She became my womentor,
I spent many an hour
talking to her
watching her
listening to her
learning from her.

I don’t mind telling you
that I already miss  her terribly.
I also don’t mind if you know that
I cried my way through the morning.
She may have looked like just a log
stuck on the edge of the falls,
but to me
she was more.
Much, much more.
She was my friend, my guide, my muse.

I admired her steadfastness,
her stillness,
how content she was being
a log.
She didn’t try to be water
or a boulder
or a bush.
And you know what?
As good friends as we were,
she never once asked me if the sticks
that attached themselves to her end
made her look fat.
She didn’t allow the rushing water
to steer her from her course
or move her from her perch
or frazzle her.
Nothing phased her.

She didn’t get flashy
or show off
or (try to) steal the spotlight from the falls.
Most people didn’t even notice her
till I pointed her out.
She was who she was
she was where she wanted to be,
she was fulfilling her life’s purpose,
and that was Enough.

I’ve been making some internal changes
in my life of late,
inspired in part
by The Log.

There have been other dramatic storms
since she took up here
so why did she choose last night
to let go and move on?

Perhaps she’s taught me everything I need to know.
Perhaps it was just plain time for her to go.
Perhaps you’ll say
”It was just a log.”
You’d be wrong.
But then again, maybe you’ll say
”I know you’ll miss her
and I understand why.”
and then you’ll be right
and I’ll be grateful.

10 Comments

  1. Brenda

    Maybe she didn’t go far?

  2. Pat Gaska

    Beautifully expressed, one can sense your great loss.

  3. Catherine S.

    Beautiful story of life and truth. I am glad you weathered the storm all safe!

  4. Vonnie

    BEAUTIFUL dear Jeanne!I love the description of your relationship with your log. I know you miss her and I feel for you. And knowing you, you will find your way to something else… or something else finds its way to you. Things happen for a reason.
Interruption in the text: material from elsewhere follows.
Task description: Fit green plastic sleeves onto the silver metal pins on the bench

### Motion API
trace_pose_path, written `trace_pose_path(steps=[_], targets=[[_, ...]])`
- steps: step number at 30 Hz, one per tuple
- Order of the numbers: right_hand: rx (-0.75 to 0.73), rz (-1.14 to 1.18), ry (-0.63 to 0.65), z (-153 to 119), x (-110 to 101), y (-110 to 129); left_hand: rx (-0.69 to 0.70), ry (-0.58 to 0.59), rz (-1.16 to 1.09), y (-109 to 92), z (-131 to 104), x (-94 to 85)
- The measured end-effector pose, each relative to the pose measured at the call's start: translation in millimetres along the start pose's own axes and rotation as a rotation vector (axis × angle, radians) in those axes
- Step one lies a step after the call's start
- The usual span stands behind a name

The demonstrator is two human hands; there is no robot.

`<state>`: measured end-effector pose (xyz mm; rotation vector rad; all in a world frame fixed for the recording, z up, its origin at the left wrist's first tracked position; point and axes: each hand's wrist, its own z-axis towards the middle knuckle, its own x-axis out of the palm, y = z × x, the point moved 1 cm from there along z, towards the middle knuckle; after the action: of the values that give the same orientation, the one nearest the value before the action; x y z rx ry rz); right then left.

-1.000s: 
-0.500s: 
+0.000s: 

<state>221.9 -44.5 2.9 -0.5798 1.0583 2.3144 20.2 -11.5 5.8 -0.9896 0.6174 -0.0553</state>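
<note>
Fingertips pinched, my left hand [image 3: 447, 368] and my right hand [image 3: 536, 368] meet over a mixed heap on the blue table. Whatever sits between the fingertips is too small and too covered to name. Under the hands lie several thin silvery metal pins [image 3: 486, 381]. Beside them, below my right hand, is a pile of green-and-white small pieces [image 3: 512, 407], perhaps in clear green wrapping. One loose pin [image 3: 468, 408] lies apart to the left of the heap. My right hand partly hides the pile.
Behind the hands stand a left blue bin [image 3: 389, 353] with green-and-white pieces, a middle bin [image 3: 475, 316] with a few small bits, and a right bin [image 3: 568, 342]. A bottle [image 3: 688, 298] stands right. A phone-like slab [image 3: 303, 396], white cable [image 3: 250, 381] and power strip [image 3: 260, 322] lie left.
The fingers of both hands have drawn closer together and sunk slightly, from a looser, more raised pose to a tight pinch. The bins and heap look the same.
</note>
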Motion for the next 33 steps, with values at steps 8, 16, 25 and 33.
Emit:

Stay healthy and creative!

  5. kaywelch

    Lovely post and I completely understand about “the log”. Those of us who can see/feel/feel connected to something or some place in nature find a connection that others miss out on. I currently do not have a log, though where I lived previously I did. She was positioned in such a way that she invited me to sit and visit. Where I live now I have several “logs” even though I live in the city – lovely paths to walk, an arroyo, a large pine tree out my window, and a bunny that surprises me frequently on my walks. There will be a new “log” for you, so be on the lookout. Take Care

  6. Janet

    I’m proud to know you, even if just a little.

  7. annabellaboobop

    Thank you for this. I’m looking at the touchstone spots in my environment anew…

  8. Jennifer Binns

    Beautifully and profoundly expressed to the core .. yours and the log’s. In the heart of friendship shared, your loss was ours too and though there be many a hidden gem along the way, none replaces the wanderer who settled long enough to leave such warm memories.

  9. Beth Thrift

    Your beautiful soul is such an inspiration to all who are privileged to know even a small part of you. Thank you for sharing this. Your loss comes at a time when so many are dealing with similar feelings of emptiness and fear. And your feelings, expressed so tenderly, bring hope.

  10. moonmaddy

    oh. oh …
    I love the wisdom you glean from life..
    and the way you and the magic and miracles just sit a spell and share…
    love you sugar bean…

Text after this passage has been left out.